Detroit Regional Chamber > Advocacy > The Fed’s Austan Goolsbee on Inflation Risks, Fed Independence, and the Next Supply-Chain Test

The Fed’s Austan Goolsbee on Inflation Risks, Fed Independence, and the Next Supply-Chain Test

April 8, 2026 Anjelica Miller headshot

Anjelica Miller | Manager, Communications, Detroit Regional Chamber

Photo Credit: Jeff Kowalsky/Detroit Economic Club

Top Takeaways

  • The Federal Reserve’s independence is a key inflation guardrail, so politicizing rates risks stickier inflation.
  • A “low hiring, low layoffs” labor market signals uncertainty and delayed decisions.
  • Michigan faces outsized tariff exposure; higher fuel costs could pressure just-in-time supply chains.

As the business community weighs hiring and pricing decisions for the second half of the year, a central question is re-emerging: are inflation risks truly receding or just regrouping? At the Detroit Economic Club’s April 2026 meeting, the Chamber’s Sandy K. Baruah and the Federal Reserve Bank of Chicago Austan Goolsbee, President of the Federal Reserve Bank of Chicago, argued that overlapping shocks — from tariffs to potentially higher energy costs — are making the outlook less “textbook,” and more like the kind of uncertainty that can stall hiring and squeeze supply chains.

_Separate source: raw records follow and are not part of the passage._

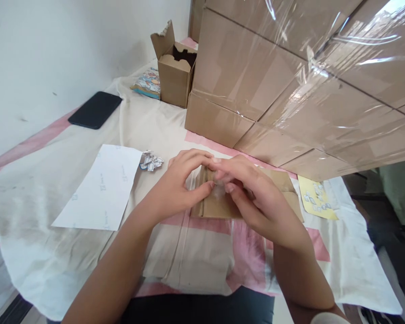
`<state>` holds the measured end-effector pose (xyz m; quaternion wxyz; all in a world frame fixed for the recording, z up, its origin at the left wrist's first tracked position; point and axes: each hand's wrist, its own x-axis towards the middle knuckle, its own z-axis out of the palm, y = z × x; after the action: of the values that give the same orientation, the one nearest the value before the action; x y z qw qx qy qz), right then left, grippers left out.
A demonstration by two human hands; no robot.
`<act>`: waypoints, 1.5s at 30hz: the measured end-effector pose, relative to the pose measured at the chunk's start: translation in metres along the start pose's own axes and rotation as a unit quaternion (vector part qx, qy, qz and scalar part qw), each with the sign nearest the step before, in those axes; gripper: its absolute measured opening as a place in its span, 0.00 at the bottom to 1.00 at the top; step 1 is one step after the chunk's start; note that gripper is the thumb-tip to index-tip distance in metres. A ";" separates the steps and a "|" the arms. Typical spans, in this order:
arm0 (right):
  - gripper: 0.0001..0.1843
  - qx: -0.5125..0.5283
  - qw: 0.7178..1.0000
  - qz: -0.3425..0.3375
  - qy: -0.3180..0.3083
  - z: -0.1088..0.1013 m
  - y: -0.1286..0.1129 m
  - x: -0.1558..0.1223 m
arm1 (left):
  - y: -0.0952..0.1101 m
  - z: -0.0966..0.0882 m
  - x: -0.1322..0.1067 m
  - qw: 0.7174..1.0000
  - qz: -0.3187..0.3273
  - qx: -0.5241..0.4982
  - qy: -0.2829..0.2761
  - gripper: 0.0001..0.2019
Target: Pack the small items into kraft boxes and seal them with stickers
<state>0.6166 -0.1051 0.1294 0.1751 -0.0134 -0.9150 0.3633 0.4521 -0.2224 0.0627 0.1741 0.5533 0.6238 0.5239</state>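
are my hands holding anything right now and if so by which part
Can't tell: your left hand and right hand meet over the cardboard, but anything between them is too blurred to identify.

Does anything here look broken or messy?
Yes, a little. The open cardboard box at the back has a raised flap with a ragged, torn-looking edge. Small cutouts also lie in a jumbled heap beside the white sheet.

Stacked boxes [273,85] just beyond the hands [261,193]
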 end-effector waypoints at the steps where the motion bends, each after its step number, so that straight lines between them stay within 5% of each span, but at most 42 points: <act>1: 0.34 0.002 1.000 0.004 0.003 0.000 0.000 -0.001 | 0.000 0.000 0.000 1.000 0.001 -0.001 0.000 0.12; 6: 0.33 -0.008 0.999 -0.014 0.041 -0.001 0.000 -0.002 | 0.001 -0.001 0.001 1.000 0.006 0.007 -0.015 0.09; 11: 0.35 -0.018 1.000 0.012 -0.011 -0.001 0.001 -0.001 | 0.000 -0.001 0.001 1.000 0.001 0.010 -0.008 0.14; 21: 0.38 -0.048 0.998 0.040 0.011 0.002 0.003 -0.004 | 0.004 -0.002 0.002 1.000 -0.001 0.006 -0.020 0.11; 34: 0.38 -0.061 0.998 0.021 0.001 0.000 0.004 -0.001 | 0.004 -0.003 0.002 0.999 0.009 0.029 -0.017 0.10; 45: 0.48 -0.060 0.998 -0.005 -0.014 0.003 0.005 -0.001 | 0.003 -0.002 0.003 0.999 0.015 0.032 -0.015 0.08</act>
<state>0.6160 -0.1029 0.1237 0.1631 -0.0146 -0.9374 0.3074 0.4512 -0.2215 0.0672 0.1575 0.5756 0.6291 0.4981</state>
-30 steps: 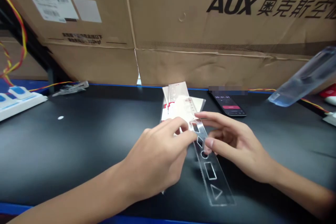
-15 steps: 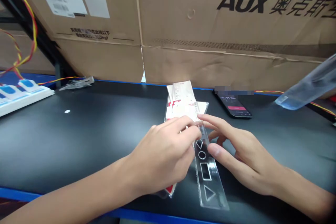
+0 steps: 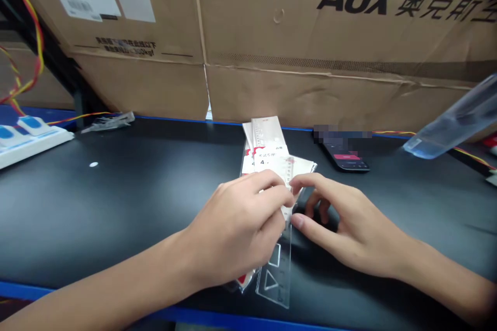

Federal Reserve Must Remain Nonpartisan and Independent

Kicking off the conversation, Goolsbee reminded the audience of the Fed’s structure and its nonpartisan, independent nature, which serve as core guardrails for price stability with inflation. Goolsbee explained that the Federal Open Market Committee (FOMC) is structured to focus on “stabilizing prices [to] maximize employment,” so rates aren’t set solely through a Washington or Wall Street lens.

“If they’re actively talking about taking away the independence of the FOMC, …that is a recipe to have inflation come roaring back,” Goolsbee said. “When you have political control over that inflation… people don’t like it.”

A “Not-a-Cookbook” Economy

Goolsbee described today’s economy as “not a cookbook,” meaning it doesn’t fit the pattern of a normal recession, but growth is clearly cooling. He pointed to 2023 as the key backdrop—inflation fell sharply without the kind of broad downturn that typically accompanies that progress. More recently, however, inflation has hovered closer to 3% and could drift higher, even as companies hold back on hiring. He also warned about the risk of a “stagflationary” hit—when costs rise at the same time growth slows—especially if a “tariff-driven price bump” lingers and is followed by higher energy prices. In that environment, the path for interest rates is less predictable, and day-to-day business conditions can become more volatile.

“My concern at this immediate time is that we’ve got to get our heads around an oil shock, which is going to drive up prices in a ‘stagflationary’ way, potentially, before the other one has gone away,” Goolsbee said. “So that the prices spiked from tariffs, and then they were supposed to go away. And this is now hitting before that went away. And that’s eerily reminiscent of that period where the COVID supply shock damage happened.”

Consumers are the “Wild Card” of the Economy

In conclusion, Goolsbee noted that Michigan is among the country’s most tariff-exposed states, and even with partial exemptions, uncertainty remains for suppliers and OEMs making sourcing, pricing, and production decisions. He also pointed to a familiar pressure point in a just-in-time environment: if fuel prices rise, freight costs rise with them, and disruptions become more likely when critical parts aren’t sitting in warehouses but moving across the Region on trucks. And while autos are at the center of that risk, he cautioned that agriculture and other industries dependent on petroleum-based inputs are also feeling the squeeze. He then said, “The wild card is the consumer,” who continues to spend even when confidence surveys suggest otherwise.

“So there are definitely challenges. That said, the economy continues to grow,” Goolsbee said. “And can I tell you, the most important thing, the driver of growth for the last three years in the U.S. economy … been the U.S. consumer chugging along every six months in their consumer sentiment measures. They say, ‘it stinks. It’s the worst. I hate it.’ And yet they continue spending, and their incomes have been maintained. So as long as that remains true, I’m still basically optimistic that the boom can continue.”